▶ **SOURCE MATERIAL**:
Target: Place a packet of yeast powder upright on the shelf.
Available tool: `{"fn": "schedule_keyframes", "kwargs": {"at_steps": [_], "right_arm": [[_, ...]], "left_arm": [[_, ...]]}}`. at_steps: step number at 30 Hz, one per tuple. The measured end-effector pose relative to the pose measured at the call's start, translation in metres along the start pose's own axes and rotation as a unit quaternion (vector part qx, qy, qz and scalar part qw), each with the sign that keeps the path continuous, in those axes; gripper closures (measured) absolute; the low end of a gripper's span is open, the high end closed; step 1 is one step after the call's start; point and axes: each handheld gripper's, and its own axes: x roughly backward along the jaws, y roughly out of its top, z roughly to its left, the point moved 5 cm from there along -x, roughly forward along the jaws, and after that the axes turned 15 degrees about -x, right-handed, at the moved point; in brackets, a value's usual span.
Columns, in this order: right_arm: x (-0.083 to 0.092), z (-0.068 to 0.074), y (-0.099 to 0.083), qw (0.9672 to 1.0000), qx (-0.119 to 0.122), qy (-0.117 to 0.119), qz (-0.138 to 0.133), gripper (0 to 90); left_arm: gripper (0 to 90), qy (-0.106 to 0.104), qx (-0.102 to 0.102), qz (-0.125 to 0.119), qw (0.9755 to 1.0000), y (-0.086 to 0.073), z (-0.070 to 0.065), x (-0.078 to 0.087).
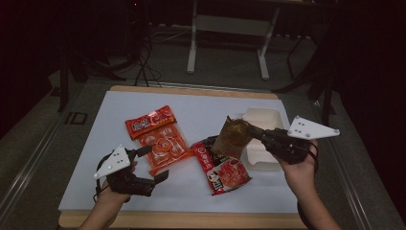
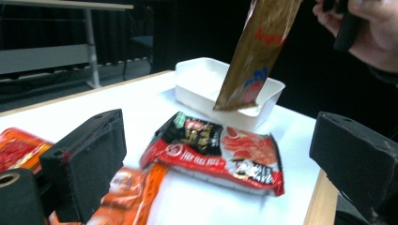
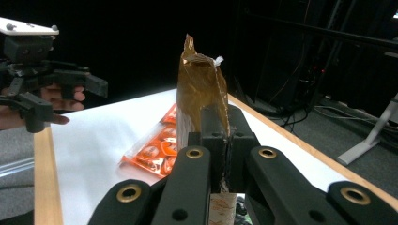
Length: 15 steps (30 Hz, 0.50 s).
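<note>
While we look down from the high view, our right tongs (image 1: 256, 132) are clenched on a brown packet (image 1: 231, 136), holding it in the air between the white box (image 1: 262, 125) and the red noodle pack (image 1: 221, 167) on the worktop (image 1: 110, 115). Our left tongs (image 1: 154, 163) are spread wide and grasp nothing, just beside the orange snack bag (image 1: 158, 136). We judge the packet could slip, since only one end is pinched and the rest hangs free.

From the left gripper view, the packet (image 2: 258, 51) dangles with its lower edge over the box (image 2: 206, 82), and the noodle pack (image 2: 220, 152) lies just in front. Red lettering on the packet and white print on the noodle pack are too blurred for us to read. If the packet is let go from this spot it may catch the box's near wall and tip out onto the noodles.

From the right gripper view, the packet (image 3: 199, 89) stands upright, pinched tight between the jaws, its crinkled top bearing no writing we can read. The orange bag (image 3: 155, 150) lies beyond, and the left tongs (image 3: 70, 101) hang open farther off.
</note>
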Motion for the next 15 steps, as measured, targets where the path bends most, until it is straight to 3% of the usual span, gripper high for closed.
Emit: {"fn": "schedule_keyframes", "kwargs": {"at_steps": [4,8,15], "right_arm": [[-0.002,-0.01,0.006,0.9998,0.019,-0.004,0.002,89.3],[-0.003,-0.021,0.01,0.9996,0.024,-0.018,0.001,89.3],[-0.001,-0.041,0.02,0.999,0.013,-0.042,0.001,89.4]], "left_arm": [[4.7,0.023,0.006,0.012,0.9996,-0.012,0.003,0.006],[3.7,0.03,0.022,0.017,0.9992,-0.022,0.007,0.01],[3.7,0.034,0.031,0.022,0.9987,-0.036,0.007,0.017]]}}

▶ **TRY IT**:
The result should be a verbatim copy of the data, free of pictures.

▶ **YOUR SOLUTION**:
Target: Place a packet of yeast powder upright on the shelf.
Available tool: `{"fn": "schedule_keyframes", "kwargs": {"at_steps": [_], "right_arm": [[_, ...]], "left_arm": [[_, ...]]}}`. at_steps: step number at 30 Hz, one per tuple. The measured end-effector pose relative to the pose measured at the call's start, translation in metres along the start pose's own axes and rotation as a unit quaternion (vector part qx, qy, qz and scalar part qw), each with the sign that keeps the path continuous, in those axes; gripper closures (measured) absolute; the low end of a gripper's span is open, the high end closed; step 1 is one step after the call's start; point and axes: each handheld gripper's, and its own axes: x roughly backward along the jaws, y roughly out of its top, z roughly to its left, the point moved 5 cm from there along -x, roughly forward along the jaws, and after that the axes turned 15 degrees about -x, right-handed, at the moved point; in brackets, a value's usual span.
Columns, in this order: right_arm: x (-0.083 to 0.092), z (-0.068 to 0.074), y (-0.099 to 0.083), qw (0.9672 to 1.0000), qx (-0.119 to 0.122), qy (-0.117 to 0.119), qz (-0.138 to 0.133), gripper (0 to 90); left_arm: gripper (0 to 90), qy (-0.106 to 0.104), qx (-0.102 to 0.102), qz (-0.125 to 0.119), qw (0.9755 to 1.0000), y (-0.086 to 0.073), z (-0.070 to 0.065), x (-0.078 to 0.087).
Length: 15 steps (30 Hz, 0.50 s).
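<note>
While we look down from the high view, our right tongs (image 1: 256, 132) are clenched on a brown packet (image 1: 231, 136), holding it in the air between the white box (image 1: 262, 125) and the red noodle pack (image 1: 221, 167) on the worktop (image 1: 110, 115). Our left tongs (image 1: 154, 163) are spread wide and grasp nothing, just beside the orange snack bag (image 1: 158, 136). We judge the packet could slip, since only one end is pinched and the rest hangs free.

From the left gripper view, the packet (image 2: 258, 51) dangles with its lower edge over the box (image 2: 206, 82), and the noodle pack (image 2: 220, 152) lies just in front. Red lettering on the packet and white print on the noodle pack are too blurred for us to read. If the packet is let go from this spot it may catch the box's near wall and tip out onto the noodles.

From the right gripper view, the packet (image 3: 199, 89) stands upright, pinched tight between the jaws, its crinkled top bearing no writing we can read. The orange bag (image 3: 155, 150) lies beyond, and the left tongs (image 3: 70, 101) hang open farther off.
</note>
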Motion for the next 15 steps, as measured, targets where the path bends most, until it is straight to 3% of the usual span, gripper high for closed.
Emit: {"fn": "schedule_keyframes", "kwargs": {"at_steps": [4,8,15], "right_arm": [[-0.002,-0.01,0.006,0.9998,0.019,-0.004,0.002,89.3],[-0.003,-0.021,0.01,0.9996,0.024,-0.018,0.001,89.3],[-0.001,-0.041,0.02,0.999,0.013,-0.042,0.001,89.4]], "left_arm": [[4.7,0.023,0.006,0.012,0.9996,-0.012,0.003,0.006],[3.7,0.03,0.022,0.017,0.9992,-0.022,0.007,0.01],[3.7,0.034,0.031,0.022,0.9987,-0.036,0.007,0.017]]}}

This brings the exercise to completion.